Work to be completed: Copy the data from the line that contains "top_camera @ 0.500" to its last line, exactly, including both of those lines and leaving out everything before.

Records:
Content starts
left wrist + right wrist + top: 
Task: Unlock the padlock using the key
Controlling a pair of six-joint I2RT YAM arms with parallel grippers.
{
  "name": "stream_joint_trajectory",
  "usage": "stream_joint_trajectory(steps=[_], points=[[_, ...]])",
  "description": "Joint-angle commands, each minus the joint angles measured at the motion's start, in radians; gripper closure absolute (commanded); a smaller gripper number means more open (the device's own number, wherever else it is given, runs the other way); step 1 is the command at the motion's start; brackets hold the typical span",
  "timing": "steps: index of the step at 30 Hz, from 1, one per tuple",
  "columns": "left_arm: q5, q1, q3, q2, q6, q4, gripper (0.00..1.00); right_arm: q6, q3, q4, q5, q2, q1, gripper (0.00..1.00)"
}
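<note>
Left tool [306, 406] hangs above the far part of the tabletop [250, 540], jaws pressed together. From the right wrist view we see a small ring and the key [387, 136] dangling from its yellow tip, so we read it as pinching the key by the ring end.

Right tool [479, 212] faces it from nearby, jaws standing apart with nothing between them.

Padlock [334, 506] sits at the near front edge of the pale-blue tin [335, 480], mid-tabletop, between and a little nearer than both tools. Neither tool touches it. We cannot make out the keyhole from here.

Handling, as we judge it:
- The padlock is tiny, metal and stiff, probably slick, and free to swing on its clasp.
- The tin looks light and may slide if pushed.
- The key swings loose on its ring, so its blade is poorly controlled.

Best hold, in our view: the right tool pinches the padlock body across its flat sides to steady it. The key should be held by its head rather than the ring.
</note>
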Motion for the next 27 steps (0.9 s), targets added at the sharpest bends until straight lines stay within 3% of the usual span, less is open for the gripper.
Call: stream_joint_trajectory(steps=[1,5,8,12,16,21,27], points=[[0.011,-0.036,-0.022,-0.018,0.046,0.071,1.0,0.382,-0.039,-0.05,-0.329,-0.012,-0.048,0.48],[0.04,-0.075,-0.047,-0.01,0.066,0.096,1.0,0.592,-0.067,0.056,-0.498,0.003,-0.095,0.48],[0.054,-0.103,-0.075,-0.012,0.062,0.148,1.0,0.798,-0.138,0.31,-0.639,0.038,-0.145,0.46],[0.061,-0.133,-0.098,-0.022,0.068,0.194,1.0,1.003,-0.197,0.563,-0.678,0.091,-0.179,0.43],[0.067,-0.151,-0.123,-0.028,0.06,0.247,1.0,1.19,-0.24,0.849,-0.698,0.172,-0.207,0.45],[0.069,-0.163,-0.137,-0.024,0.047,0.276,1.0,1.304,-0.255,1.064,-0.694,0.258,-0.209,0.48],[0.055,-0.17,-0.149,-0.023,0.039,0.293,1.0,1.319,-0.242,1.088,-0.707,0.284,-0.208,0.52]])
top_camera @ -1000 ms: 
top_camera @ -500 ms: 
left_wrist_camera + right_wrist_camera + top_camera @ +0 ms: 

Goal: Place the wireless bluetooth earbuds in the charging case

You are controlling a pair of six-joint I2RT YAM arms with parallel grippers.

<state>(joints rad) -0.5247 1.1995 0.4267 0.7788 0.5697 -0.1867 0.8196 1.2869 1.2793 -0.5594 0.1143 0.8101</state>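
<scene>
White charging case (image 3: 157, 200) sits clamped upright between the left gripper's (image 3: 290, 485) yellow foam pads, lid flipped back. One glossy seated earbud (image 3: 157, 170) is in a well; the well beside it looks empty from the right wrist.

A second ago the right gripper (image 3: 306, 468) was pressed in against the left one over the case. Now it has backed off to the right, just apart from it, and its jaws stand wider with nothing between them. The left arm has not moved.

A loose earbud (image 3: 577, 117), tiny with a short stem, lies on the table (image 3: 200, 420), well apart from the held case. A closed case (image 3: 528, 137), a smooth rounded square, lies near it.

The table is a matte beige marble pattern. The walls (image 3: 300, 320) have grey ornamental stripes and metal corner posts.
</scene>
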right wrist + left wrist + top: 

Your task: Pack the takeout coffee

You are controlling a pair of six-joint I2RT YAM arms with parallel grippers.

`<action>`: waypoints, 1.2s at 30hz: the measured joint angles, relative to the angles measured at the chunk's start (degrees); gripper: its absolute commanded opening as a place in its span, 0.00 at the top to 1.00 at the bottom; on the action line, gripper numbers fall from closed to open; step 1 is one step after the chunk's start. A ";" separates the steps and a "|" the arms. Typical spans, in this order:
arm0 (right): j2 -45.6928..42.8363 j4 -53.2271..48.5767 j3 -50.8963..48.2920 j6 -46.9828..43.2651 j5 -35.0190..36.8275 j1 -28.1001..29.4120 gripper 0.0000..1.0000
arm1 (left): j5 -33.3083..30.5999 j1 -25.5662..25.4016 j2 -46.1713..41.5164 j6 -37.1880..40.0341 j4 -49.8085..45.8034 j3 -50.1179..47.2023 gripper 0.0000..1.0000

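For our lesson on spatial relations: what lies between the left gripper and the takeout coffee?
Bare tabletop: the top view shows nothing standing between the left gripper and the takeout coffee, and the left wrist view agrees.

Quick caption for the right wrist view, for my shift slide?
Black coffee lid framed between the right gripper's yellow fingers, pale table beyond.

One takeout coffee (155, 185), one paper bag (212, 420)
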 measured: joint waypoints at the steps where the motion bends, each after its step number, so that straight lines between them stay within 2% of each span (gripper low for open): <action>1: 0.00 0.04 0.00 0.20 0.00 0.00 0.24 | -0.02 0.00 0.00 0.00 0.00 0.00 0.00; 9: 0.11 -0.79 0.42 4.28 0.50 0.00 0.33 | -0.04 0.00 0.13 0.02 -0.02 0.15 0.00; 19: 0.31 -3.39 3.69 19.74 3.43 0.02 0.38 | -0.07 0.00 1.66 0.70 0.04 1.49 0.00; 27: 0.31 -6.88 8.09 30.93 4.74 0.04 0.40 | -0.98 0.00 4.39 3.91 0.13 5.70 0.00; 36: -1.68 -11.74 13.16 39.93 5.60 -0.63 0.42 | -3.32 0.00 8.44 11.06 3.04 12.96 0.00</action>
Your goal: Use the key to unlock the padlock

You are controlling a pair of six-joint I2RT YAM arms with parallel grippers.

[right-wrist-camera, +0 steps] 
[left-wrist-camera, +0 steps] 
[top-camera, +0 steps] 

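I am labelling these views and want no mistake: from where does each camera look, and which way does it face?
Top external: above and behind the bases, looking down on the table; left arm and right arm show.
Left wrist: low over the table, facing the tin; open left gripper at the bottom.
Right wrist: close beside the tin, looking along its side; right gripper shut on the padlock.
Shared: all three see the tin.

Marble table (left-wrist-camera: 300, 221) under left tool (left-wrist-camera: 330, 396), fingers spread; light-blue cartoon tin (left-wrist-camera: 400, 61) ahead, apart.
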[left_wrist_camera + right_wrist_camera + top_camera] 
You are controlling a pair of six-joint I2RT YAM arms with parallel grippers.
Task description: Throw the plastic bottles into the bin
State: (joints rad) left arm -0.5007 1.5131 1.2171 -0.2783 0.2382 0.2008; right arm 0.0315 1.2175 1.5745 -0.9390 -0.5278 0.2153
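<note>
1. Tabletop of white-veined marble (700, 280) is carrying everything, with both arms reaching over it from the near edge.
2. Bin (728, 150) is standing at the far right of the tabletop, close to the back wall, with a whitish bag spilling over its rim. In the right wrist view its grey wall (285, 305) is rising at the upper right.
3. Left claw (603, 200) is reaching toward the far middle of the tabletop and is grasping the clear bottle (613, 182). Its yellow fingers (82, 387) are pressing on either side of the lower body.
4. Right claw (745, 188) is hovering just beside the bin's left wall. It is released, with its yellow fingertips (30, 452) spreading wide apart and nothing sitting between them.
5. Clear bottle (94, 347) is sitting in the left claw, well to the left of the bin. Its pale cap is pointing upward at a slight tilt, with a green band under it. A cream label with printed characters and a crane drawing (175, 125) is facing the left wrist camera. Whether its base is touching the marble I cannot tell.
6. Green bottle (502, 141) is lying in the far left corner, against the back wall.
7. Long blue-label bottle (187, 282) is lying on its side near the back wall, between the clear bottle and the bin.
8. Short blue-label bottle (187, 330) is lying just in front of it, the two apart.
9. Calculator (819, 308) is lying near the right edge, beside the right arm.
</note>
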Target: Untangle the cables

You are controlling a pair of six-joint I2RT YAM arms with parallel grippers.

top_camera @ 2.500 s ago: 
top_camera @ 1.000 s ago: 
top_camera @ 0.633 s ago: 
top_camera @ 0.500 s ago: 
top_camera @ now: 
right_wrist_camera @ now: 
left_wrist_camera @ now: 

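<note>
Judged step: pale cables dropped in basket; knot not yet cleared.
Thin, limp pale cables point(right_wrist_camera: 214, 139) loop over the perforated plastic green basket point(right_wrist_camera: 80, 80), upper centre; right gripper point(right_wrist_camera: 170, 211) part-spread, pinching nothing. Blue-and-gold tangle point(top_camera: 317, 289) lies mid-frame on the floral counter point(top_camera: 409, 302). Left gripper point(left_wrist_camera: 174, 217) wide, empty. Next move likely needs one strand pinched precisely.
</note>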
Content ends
Solution for this problem:
top_camera @ 0.500 s ago: 
top_camera @ now: 
right_wrist_camera @ now: 
left_wrist_camera @ now: 

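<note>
Judged step: pale cables dropped in basket; knot not yet cleared.
Thin, limp pale cables point(right_wrist_camera: 214, 139) loop over the perforated plastic green basket point(right_wrist_camera: 80, 80), upper centre; right gripper point(right_wrist_camera: 170, 211) part-spread, pinching nothing. Blue-and-gold tangle point(top_camera: 317, 289) lies mid-frame on the floral counter point(top_camera: 409, 302). Left gripper point(left_wrist_camera: 174, 217) wide, empty. Next move likely needs one strand pinched precisely.
</note>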

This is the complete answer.